Go line by line through the data and copy those with the word "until".
MATERIAL SHOWN Block Start
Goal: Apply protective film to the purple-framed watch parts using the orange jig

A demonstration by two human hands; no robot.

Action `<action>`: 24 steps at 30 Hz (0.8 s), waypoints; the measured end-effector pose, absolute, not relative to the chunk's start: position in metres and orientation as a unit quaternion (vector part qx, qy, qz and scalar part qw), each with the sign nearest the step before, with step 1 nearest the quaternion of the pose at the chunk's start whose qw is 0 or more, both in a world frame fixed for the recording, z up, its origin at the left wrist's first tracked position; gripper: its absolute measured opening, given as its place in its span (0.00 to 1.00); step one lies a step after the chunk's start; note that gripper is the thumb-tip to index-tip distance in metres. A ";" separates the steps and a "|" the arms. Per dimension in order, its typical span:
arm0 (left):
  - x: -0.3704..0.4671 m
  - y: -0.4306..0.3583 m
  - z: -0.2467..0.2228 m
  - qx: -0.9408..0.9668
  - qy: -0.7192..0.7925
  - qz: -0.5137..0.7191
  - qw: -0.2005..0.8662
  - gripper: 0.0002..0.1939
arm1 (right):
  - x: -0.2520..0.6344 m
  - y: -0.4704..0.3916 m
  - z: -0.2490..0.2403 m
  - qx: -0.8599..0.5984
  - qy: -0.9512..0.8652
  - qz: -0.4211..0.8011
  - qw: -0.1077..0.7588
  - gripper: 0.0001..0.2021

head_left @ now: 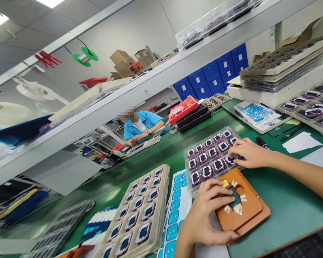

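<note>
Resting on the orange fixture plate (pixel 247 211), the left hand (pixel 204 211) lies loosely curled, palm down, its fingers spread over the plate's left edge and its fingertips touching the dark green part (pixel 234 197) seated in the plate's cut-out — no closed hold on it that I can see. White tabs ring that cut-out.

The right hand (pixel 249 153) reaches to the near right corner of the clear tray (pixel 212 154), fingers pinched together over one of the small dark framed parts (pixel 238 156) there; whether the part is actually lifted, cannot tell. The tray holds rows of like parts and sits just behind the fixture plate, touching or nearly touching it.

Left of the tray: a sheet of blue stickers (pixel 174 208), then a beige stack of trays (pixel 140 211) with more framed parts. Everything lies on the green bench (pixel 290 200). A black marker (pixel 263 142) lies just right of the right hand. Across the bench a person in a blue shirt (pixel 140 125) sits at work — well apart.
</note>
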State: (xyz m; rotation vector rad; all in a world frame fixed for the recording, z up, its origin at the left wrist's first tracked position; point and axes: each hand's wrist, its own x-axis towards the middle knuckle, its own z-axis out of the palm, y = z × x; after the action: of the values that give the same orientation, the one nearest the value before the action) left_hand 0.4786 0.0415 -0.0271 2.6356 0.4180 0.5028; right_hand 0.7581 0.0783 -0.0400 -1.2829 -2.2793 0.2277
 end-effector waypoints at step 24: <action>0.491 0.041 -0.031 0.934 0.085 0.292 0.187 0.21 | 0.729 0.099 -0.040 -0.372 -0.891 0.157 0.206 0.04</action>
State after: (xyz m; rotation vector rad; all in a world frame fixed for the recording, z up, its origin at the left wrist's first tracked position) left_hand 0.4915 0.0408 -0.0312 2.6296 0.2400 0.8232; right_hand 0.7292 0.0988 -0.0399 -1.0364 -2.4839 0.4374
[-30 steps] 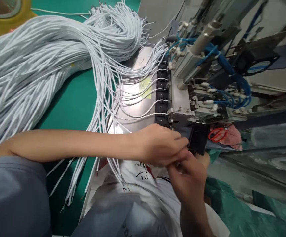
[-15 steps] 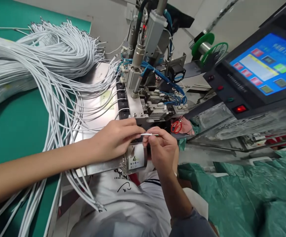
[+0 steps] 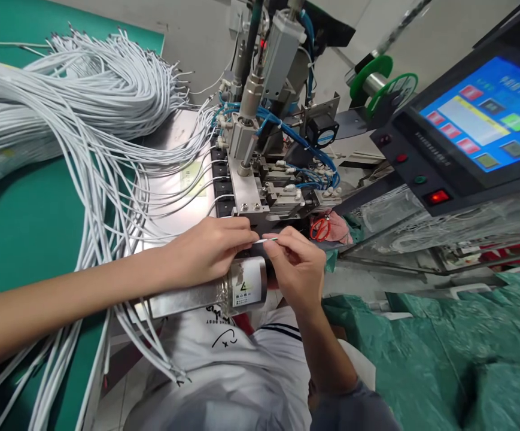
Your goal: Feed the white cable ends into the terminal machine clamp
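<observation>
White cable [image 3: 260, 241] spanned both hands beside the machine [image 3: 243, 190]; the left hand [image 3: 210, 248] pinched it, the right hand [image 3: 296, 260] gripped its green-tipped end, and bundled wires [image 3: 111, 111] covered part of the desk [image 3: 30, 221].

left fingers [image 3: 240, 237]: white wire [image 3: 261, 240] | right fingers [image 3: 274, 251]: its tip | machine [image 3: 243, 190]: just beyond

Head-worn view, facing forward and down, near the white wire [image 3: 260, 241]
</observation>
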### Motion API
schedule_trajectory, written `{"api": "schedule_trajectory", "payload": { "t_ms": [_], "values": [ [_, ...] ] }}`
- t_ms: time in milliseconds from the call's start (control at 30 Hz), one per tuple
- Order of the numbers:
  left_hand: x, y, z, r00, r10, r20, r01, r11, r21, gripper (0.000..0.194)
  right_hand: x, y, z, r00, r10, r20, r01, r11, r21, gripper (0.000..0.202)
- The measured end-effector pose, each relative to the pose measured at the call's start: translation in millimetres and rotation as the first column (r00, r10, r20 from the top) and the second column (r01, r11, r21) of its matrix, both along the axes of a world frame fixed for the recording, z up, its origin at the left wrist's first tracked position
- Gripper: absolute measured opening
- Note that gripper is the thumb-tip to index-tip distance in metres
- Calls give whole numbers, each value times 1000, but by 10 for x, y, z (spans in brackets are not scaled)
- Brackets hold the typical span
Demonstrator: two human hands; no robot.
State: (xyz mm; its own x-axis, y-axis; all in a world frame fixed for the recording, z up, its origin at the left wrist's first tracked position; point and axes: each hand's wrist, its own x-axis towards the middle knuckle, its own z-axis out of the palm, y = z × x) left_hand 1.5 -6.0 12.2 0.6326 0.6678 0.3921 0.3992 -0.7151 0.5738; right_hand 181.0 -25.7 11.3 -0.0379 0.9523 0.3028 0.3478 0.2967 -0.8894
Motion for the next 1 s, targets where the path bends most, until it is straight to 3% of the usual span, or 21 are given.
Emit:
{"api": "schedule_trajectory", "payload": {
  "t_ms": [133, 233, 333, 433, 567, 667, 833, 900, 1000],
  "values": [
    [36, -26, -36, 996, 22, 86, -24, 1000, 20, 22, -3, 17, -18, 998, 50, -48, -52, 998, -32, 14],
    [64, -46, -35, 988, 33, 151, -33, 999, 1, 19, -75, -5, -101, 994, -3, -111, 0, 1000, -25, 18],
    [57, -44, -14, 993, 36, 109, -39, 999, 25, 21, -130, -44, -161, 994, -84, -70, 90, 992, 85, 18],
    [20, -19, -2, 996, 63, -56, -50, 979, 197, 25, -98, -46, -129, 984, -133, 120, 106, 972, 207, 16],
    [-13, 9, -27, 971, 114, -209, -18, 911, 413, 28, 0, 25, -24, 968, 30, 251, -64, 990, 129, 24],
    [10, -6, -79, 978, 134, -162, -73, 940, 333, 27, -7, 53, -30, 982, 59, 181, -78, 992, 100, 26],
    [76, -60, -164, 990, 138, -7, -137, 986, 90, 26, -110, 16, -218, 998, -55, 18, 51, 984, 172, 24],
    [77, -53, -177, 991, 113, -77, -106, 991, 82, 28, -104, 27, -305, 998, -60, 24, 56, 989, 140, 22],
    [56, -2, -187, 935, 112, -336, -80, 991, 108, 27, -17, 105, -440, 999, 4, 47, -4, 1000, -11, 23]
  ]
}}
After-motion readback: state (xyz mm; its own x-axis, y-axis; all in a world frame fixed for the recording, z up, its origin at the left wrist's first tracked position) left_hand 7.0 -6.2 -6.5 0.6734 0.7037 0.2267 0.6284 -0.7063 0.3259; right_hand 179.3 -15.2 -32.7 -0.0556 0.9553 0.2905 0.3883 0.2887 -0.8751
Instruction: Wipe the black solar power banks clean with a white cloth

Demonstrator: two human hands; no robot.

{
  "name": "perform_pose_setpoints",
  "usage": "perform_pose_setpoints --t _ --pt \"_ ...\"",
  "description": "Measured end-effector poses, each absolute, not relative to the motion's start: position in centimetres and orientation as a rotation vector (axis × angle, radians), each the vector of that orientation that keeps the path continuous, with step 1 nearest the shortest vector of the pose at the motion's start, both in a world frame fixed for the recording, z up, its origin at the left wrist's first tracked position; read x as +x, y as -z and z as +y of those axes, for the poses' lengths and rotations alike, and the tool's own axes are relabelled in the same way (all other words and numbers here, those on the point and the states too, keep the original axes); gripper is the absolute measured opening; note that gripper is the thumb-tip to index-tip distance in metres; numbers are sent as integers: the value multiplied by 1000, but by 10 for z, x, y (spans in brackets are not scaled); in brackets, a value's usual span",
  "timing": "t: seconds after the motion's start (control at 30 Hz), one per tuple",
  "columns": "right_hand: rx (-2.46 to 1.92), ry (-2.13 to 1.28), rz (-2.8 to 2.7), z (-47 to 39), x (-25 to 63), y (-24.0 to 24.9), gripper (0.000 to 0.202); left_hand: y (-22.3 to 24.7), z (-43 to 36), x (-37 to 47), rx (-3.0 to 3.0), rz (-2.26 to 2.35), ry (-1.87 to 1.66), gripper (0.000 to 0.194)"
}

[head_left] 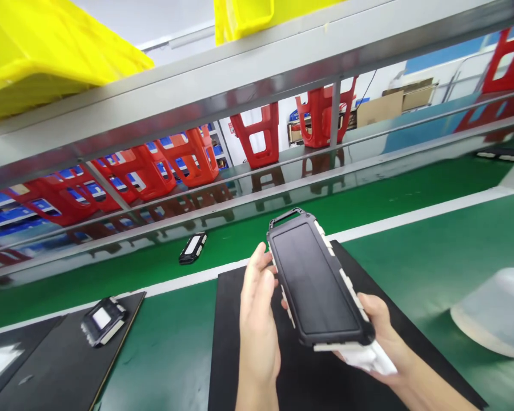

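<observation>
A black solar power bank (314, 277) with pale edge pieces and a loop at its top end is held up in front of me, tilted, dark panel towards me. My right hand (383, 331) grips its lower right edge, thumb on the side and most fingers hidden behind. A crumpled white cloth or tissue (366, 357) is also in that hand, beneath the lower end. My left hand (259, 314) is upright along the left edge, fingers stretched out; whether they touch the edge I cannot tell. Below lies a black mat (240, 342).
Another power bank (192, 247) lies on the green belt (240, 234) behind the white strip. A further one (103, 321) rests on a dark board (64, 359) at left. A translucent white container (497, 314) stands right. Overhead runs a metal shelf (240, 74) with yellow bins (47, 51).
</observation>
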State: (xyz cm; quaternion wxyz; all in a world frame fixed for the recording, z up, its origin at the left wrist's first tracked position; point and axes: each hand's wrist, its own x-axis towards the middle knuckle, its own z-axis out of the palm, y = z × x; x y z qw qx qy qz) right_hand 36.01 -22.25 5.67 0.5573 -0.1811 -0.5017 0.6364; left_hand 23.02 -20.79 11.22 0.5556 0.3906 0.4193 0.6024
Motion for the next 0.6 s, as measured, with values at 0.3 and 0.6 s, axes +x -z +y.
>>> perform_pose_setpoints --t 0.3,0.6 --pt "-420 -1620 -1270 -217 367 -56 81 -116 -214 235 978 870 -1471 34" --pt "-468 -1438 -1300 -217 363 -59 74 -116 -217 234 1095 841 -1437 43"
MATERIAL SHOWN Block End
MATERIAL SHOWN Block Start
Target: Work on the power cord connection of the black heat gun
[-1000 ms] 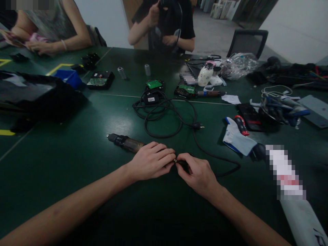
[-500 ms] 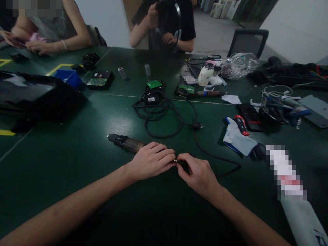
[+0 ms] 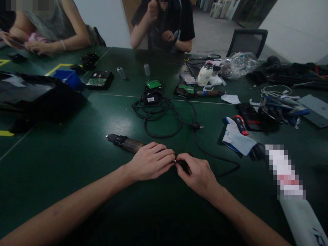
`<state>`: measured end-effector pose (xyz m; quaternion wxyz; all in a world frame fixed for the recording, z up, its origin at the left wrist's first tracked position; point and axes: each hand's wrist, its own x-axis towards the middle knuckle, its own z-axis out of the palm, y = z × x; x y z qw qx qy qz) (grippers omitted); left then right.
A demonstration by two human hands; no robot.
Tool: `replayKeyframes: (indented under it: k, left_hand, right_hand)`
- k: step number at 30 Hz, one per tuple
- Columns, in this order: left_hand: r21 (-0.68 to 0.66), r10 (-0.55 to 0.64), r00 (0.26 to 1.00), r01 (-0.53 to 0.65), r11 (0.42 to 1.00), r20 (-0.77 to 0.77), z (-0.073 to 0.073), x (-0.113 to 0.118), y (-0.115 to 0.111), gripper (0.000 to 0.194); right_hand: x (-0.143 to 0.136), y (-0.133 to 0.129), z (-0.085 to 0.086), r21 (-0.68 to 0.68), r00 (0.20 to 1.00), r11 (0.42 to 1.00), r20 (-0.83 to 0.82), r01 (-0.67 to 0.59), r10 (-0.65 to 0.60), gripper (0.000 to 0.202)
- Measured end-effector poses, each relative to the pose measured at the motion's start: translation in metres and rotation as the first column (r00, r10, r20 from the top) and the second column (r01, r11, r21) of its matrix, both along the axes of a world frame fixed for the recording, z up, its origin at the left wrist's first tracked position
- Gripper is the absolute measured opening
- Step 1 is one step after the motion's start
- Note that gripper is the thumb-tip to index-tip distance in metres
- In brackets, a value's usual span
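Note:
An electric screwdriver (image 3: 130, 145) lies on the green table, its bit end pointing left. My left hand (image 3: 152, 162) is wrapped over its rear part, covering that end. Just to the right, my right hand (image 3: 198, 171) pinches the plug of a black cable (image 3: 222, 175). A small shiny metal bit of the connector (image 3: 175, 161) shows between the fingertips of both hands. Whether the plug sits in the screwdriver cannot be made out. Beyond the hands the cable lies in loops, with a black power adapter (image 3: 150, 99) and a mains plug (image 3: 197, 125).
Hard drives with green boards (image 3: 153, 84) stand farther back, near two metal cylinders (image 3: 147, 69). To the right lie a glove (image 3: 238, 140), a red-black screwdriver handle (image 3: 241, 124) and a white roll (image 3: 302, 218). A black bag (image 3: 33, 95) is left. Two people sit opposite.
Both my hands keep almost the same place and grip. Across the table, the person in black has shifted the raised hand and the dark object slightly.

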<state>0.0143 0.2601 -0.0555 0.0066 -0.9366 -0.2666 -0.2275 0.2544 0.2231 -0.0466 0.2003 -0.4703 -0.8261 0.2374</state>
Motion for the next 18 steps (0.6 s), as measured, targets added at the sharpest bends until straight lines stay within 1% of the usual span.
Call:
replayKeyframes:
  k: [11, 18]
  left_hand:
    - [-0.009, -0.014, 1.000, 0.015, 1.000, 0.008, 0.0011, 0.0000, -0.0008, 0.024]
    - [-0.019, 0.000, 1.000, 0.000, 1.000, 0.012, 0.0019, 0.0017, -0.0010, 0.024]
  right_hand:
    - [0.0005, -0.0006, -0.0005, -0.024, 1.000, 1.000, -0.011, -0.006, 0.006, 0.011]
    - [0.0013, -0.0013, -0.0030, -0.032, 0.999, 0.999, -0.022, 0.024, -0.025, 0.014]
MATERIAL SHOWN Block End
# ANSWER SPACE
Motion for the next 1 s, targets where the path bends most, until it is straight to 3% of the usual span, or 21 are given.
Motion for the next 18 steps (0.6 s), as measured, targets added at the sharpest bends until straight lines stay within 1% of the usual span.

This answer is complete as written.